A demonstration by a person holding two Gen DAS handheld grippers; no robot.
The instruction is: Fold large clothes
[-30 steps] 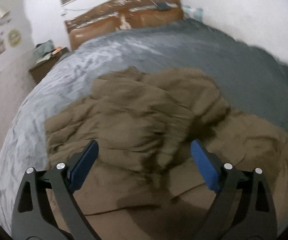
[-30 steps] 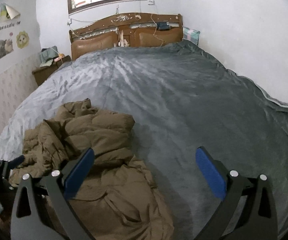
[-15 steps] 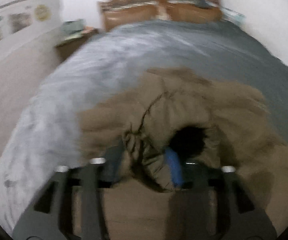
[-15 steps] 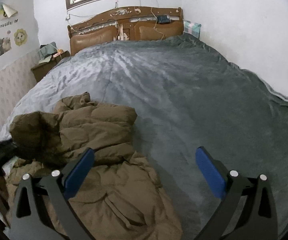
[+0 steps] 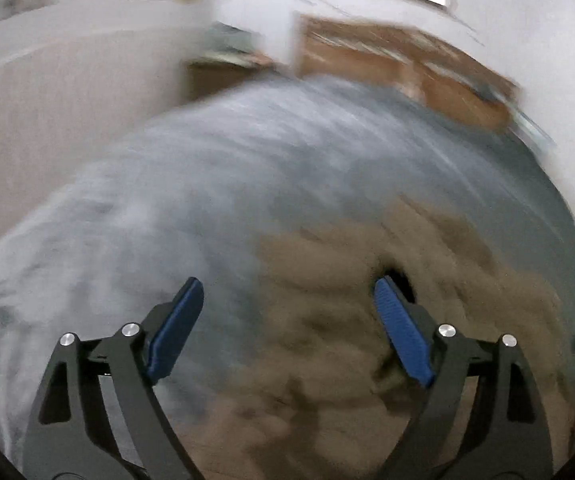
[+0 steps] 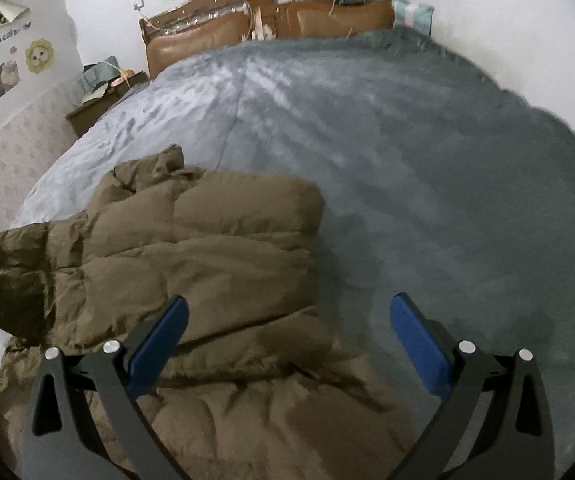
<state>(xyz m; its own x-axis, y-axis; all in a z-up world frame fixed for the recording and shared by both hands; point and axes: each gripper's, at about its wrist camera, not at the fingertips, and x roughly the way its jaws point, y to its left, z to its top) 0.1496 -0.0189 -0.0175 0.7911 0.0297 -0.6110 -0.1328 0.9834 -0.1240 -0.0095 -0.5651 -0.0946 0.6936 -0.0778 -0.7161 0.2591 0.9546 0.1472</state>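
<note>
The left gripper (image 5: 287, 304) is hovering with its fingers (image 5: 175, 326) spread wide and gripping nothing, over the bed (image 5: 135, 208) at the coat's (image 5: 347, 320) left edge; that view is blurred. The coat (image 6: 207, 248) is lying bunched on the near left part of the bed (image 6: 427, 160), one padded section doubled over the rest. The right gripper (image 6: 287, 340) is also standing wide apart and empty, above the coat's right edge. I'd judge a fold is being laid; next calls for pinching an edge.
</note>
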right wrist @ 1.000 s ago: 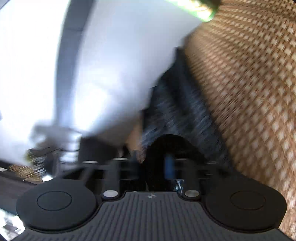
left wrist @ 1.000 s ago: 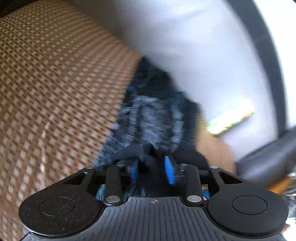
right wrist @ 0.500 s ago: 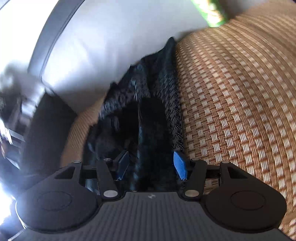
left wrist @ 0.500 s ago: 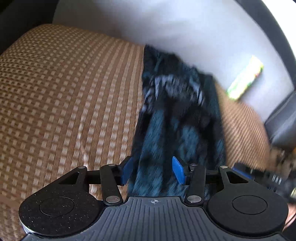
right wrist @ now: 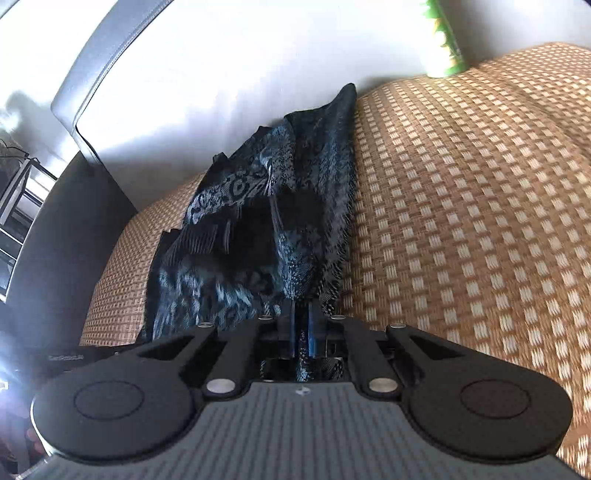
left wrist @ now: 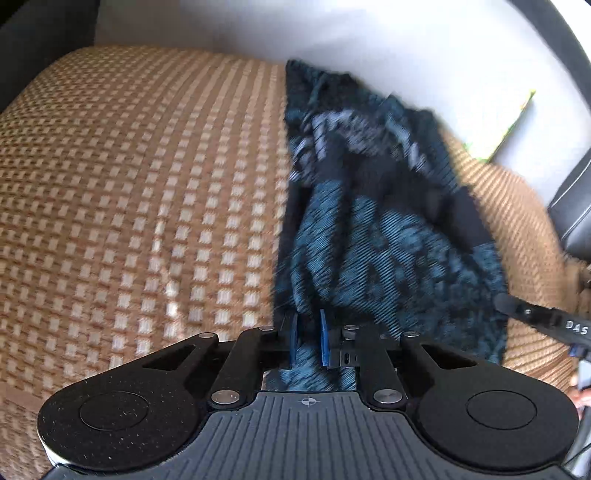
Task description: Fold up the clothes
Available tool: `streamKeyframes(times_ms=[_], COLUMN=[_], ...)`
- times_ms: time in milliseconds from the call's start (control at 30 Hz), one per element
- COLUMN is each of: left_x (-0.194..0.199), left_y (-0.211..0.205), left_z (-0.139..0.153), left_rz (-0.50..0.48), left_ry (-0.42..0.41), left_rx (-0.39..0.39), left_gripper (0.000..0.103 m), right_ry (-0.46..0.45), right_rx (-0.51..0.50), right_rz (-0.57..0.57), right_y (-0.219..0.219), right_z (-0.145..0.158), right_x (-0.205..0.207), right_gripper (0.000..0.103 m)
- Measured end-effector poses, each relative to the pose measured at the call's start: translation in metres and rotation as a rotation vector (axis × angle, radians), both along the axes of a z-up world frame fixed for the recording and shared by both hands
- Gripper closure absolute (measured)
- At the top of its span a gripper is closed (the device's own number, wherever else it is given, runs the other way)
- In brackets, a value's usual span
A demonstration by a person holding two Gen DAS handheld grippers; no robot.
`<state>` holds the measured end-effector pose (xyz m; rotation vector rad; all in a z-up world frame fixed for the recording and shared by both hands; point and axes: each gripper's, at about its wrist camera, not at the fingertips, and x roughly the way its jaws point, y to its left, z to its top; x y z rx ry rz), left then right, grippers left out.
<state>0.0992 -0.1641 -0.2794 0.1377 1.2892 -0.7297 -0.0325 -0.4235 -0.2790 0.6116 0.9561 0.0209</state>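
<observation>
A dark blue patterned garment (left wrist: 388, 229) lies bunched on a woven brown seat mat (left wrist: 129, 184), its far end against the pale backrest. My left gripper (left wrist: 308, 325) points steeply down at the near edge; its jaws are closing and the blue pads pinch a fold of the cloth. In the right wrist view the same garment (right wrist: 280, 206) runs away from my right gripper (right wrist: 302, 321), whose jaws are also closing with a strip of the fabric pressed between the pads. Part of the other gripper's black body (left wrist: 546, 321) shows at the right edge of the left wrist view.
The woven mat (right wrist: 461, 203) covers a sofa seat with a pale backrest cushion (left wrist: 258, 29) behind. A green-and-white packet (left wrist: 513, 125) (right wrist: 443, 44) leans against the backrest. A dark armrest (right wrist: 55, 240) bounds one end, with a shelf beyond it.
Both pairs of jaws stood apart around the garment half a second ago and now pinch its near edge. Both grippers have rolled and shifted across the seat.
</observation>
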Motion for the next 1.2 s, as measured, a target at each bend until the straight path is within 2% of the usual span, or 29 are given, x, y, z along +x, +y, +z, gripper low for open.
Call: streamKeyframes(times_ms=[67, 133, 167, 200, 233, 267, 333, 467, 567, 700, 733, 767, 800, 833, 867, 1000, 1100, 1200], left_x=[0.003, 0.005, 0.005, 0.004, 0.002, 0.0, -0.004, -0.009, -0.004, 0.0, 0.001, 0.002, 0.001, 0.001, 0.0, -0.011, -0.025, -0.049], left_y=[0.003, 0.01, 0.015, 0.021, 0.028, 0.034, 0.043, 0.047, 0.047, 0.04, 0.038, 0.036, 0.033, 0.031, 0.031, 0.041, 0.063, 0.087], left_z=[-0.007, -0.002, 0.004, 0.009, 0.014, 0.017, 0.016, 0.001, -0.01, -0.015, -0.015, -0.015, -0.015, -0.014, -0.012, 0.004, 0.016, 0.017], left_rz=[0.018, 0.052, 0.063, 0.066, 0.058, 0.051, 0.046, 0.073, 0.139, 0.167, 0.167, 0.169, 0.167, 0.169, 0.169, 0.143, 0.14, 0.127], left_ry=[0.011, 0.008, 0.0, -0.005, 0.005, 0.024, 0.082, 0.128, 0.176, 0.2, 0.2, 0.201, 0.201, 0.196, 0.187, 0.141, 0.155, 0.197], left_rx=[0.02, 0.011, 0.001, -0.012, -0.032, -0.055, -0.092, -0.073, -0.096, -0.129, -0.132, -0.133, -0.126, -0.116, -0.115, -0.126, -0.133, -0.105], left_gripper=[0.089, 0.061, 0.059, 0.051, 0.045, 0.043, 0.04, 0.04, 0.04, 0.039, 0.041, 0.051, 0.088, 0.093, 0.095, 0.099, 0.101, 0.101], right_ry=[0.065, 0.088, 0.075, 0.046, 0.023, 0.01, 0.011, 0.062, 0.096, 0.078, 0.073, 0.073, 0.077, 0.084, 0.094, 0.074, 0.073, 0.103], right_rx=[-0.019, -0.015, -0.017, -0.019, -0.005, 0.016, 0.057, 0.123, 0.187, 0.291, 0.313, 0.338, 0.357, 0.375, 0.385, 0.365, 0.361, 0.368], right_rz=[0.037, 0.033, 0.013, -0.018, -0.05, -0.073, -0.093, -0.116, -0.165, -0.253, -0.274, -0.292, -0.3, -0.303, -0.297, -0.25, -0.216, -0.182], right_y=[0.006, 0.008, 0.007, 0.006, 0.003, 0.001, -0.002, 0.001, 0.006, 0.008, 0.008, 0.007, 0.007, 0.006, 0.007, 0.011, 0.011, 0.015], right_z=[-0.012, -0.018, -0.016, -0.011, -0.006, -0.002, 0.0, -0.007, -0.019, -0.032, -0.035, -0.037, -0.039, -0.041, -0.042, -0.028, -0.013, -0.002], right_x=[0.003, 0.002, -0.002, -0.009, -0.019, -0.03, -0.049, -0.078, -0.084, -0.079, -0.078, -0.076, -0.073, -0.071, -0.068, -0.07, -0.089, -0.119], right_gripper=[0.094, 0.088, 0.082, 0.066, 0.059, 0.053, 0.052, 0.052, 0.05, 0.047, 0.047, 0.049, 0.065, 0.081, 0.087, 0.089, 0.091, 0.092])
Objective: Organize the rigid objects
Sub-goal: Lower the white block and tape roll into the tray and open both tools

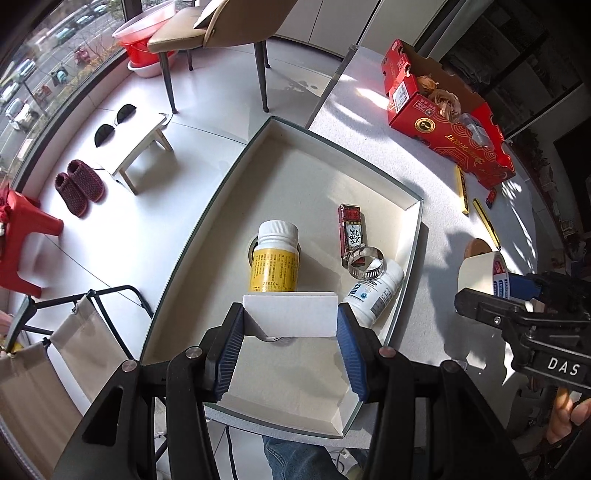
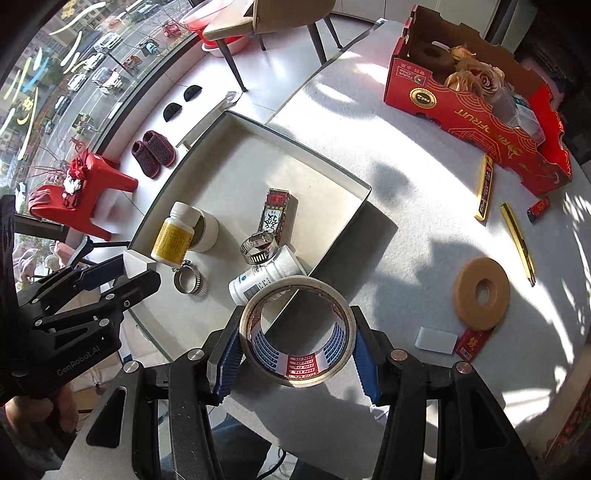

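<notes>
A shallow white tray sits on the table. In it are a yellow pill bottle, a white bottle on its side, a red card box and a metal hose clamp. My left gripper is shut on a white block held above the tray's near part. My right gripper is shut on a roll of tape just right of the tray.
A second hose clamp lies in the tray. On the table to the right lie a brown disc, a white block, small red boxes, gold sticks and a red carton. Chair and stools stand on the floor left.
</notes>
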The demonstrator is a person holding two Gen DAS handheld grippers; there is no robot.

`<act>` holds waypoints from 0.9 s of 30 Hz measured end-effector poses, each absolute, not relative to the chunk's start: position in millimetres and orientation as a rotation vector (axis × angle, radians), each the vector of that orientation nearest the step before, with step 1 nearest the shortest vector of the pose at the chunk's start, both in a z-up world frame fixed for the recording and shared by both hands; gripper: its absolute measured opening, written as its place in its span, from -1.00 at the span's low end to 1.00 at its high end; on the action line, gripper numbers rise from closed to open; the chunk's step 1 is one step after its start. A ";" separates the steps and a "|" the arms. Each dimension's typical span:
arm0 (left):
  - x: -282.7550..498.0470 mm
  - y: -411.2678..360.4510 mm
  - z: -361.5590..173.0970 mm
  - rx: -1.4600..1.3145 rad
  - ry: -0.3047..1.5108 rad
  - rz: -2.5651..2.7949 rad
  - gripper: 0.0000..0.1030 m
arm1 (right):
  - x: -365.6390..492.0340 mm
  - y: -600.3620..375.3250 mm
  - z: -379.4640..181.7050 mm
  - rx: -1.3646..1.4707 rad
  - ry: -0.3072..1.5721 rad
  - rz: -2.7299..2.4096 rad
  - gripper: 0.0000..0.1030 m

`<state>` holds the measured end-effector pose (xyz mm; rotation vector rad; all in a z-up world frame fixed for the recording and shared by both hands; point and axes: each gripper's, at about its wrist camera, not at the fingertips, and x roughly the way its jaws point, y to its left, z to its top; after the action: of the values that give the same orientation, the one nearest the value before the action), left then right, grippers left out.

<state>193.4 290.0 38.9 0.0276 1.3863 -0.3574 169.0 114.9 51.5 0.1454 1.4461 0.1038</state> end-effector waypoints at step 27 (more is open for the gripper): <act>190.9 287.6 -2.8 0.028 1.468 -0.318 0.04 | 224.0 134.5 15.0 0.117 1.510 0.111 0.06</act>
<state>190.9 287.6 -2.8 0.0284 1.4681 -0.3183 224.0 134.5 15.0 0.1165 1.5104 0.1114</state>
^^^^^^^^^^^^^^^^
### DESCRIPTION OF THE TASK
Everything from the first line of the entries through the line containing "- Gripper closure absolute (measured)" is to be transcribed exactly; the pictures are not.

### ANSWER TO THIS PROBLEM
A demonstration by a person holding two Gen DAS handheld grippers; no robot.
The instruction is: Fold large clothes
[-30 steps] 
[-30 steps] 
[-15 steps] 
[-15 steps] 
[+0 steps] 
[+0 steps] 
<state>(xyz m; its own x-axis, y-axis; all in a z-up world frame fixed for the recording and shared by both hands; point and axes: each gripper's, at about its wrist camera, not at the fingertips, and x roughly the way its jaws point, y to its left, z to its top) 0.1496 -0.0189 -0.0175 0.7911 0.0297 -0.6110 -0.1328 0.9834 -0.1240 -0.0095 -0.5651 -0.0946 0.6936 -0.0778 -0.7161 0.2591 0.9546 0.1472</state>
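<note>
The left gripper (image 5: 287, 304) is hovering with its fingers (image 5: 175, 326) spread wide and gripping nothing, over the bed (image 5: 135, 208) at the coat's (image 5: 347, 320) left edge; that view is blurred. The coat (image 6: 207, 248) is lying bunched on the near left part of the bed (image 6: 427, 160), one padded section doubled over the rest. The right gripper (image 6: 287, 340) is also standing wide apart and empty, above the coat's right edge. I'd judge a fold is being laid; next calls for pinching an edge.
</note>
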right wrist @ 1.000 s ago: 
left wrist @ 1.000 s ago: 
right wrist @ 0.500 s ago: 
left wrist @ 0.500 s ago: 
right wrist @ now: 
left wrist @ now: 
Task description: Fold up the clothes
Available tool: `streamKeyframes(times_ms=[_], COLUMN=[_], ...)`
- times_ms: time in milliseconds from the call's start (control at 30 Hz), one per element
- COLUMN is each of: left_x (-0.194..0.199), left_y (-0.211..0.205), left_z (-0.139..0.153), left_rz (-0.50..0.48), left_ry (-0.42..0.41), left_rx (-0.39..0.39), left_gripper (0.000..0.103 m), right_ry (-0.46..0.45), right_rx (-0.51..0.50), right_rz (-0.57..0.57), right_y (-0.219..0.219), right_z (-0.145..0.158), right_x (-0.205..0.207), right_gripper (0.000..0.103 m)
- Measured end-effector poses, each relative to the pose measured at the call's start: translation in metres and rotation as a rotation vector (axis × angle, radians), both along the axes of a z-up world frame fixed for the recording and shared by both hands
- Gripper closure absolute (measured)

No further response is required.